L’alphabétisation et, plus largement, l’élévation du niveau éducatif d’une population, n’ont jamais été un programme humanitaire de la part de l’État. Ce n’est pas sa bienveillance, mais son intérêt, qui commande son action.
À ce propos, c’est la France qui reste l’exemple idéal-typique des liens entre scolarisation et régime politique. L’épopée française de la scolarisation des masses paysannes, la formation de ces milliers de jeunes instituteurs idéalistes (les “hussards de la République”), la mise en place d’un réseau dense d’écoles quadrillant le moindre village de l’Hexagone, toute cette saga, maintes fois racontée, ne s’explique que par la difficulté de la IIIe République à s’installer dans un pays profondément acquis à l’Ancien régime. Comment transformer des millions de paysans et de petits-bourgeois urbains, foncièrement antirépublicains, en soutien du régime ? Par la scolarisation ! C’est donc l’intérêt politique bien compris de Jules Ferry qui a lancé la “république des professeurs” à la conquête de la France profonde. À tel point qu’un observateur aguerri de la politique scolaire française, comme Jean-Claude Milner, date l’effondrement de l’école en France de l’après-mai 1968, au moment où le pays enfin acquis à la République n’avait plus besoin d’une école performante.
Les réussites dans les pays postcoloniaux, à cet égard, sont des reconductions de la politique française sous la IIIe République. À Cuba, en Chine, au Cambodge, en Turquie, dans beaucoup de pays arabes, l’alphabétisation presque généralisée fut réalisée en une ou deux décennies, parce que le contrôle politique des masses passait par leur scolarisation. Il fallait arracher la paysannerie à ses confréries, ses liens tribaux, ses allégeances féodales. Le ministère de l’Éducation nationale était, en réalité, un ministère de souveraineté, une espèce d’auxiliaire du ministère de l’Intérieur.
Cette dimension politique de l’éducation est décisive pour comprendre l’échec marocain. Rabat après l’indépendance n’avait pas besoin, politiquement, d’une alphabétisation de masse. Des élites et des cadres d’exception, oui, mais pas des masses qui sachent lire les tracts du Parti-État.

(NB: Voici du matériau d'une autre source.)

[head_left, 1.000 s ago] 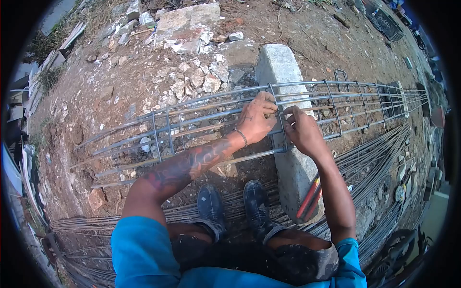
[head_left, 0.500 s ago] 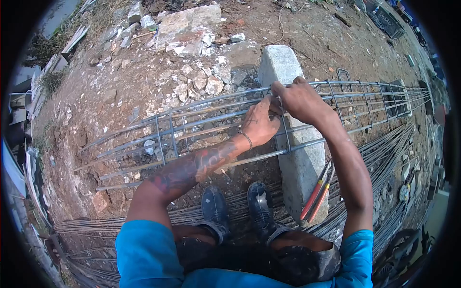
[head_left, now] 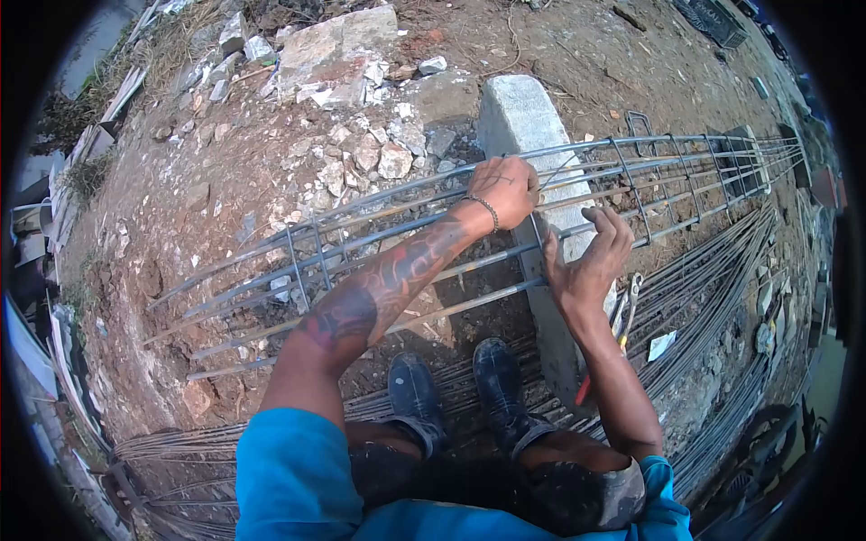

Pour que le Maroc puisse lancer une politique éducative ambitieuse et opérante, il faudrait qu’il accroche son programme scolaire à une locomotive politique. Or, si le ministère de l’Éducation est toujours resté le parent pauvre du régime politique, un autre ministère peut, éventuellement, jouer le rôle d’accélérateur éducatif.
Inaugurations incessantes de musées, succession de festivals, mécénat royal, sponsoring artistique par les grandes entreprises, le Maroc connaît une vie culturelle foisonnante. Les raisons circonstancielles (promotion du tourisme, image de marque des entreprises, etc.) n’expliquent pas tout. Les ressorts profonds de cet entrepreneuriat culturel sont politiques. Car ce dynamisme est fondé sur les piliers du régime : élites locales, régionalisme, secteur privé, promotion des identités périphériques et des minorités, néo-traditionalisme… Là où l’école, par essence, encourage la centralisation, l’homogénéisation et la promotion d’un espace public unifié, la politique culturelle vise l’hétérogénéité, les acteurs multiples, la fragmentation des marchés et des publics.
Pour que le Maroc sorte de son impasse scolaire, le temps est peut-être venu d’envisager la culture comme un ministère de souveraineté, au même titre que les Affaires islamiques ou l’Intérieur.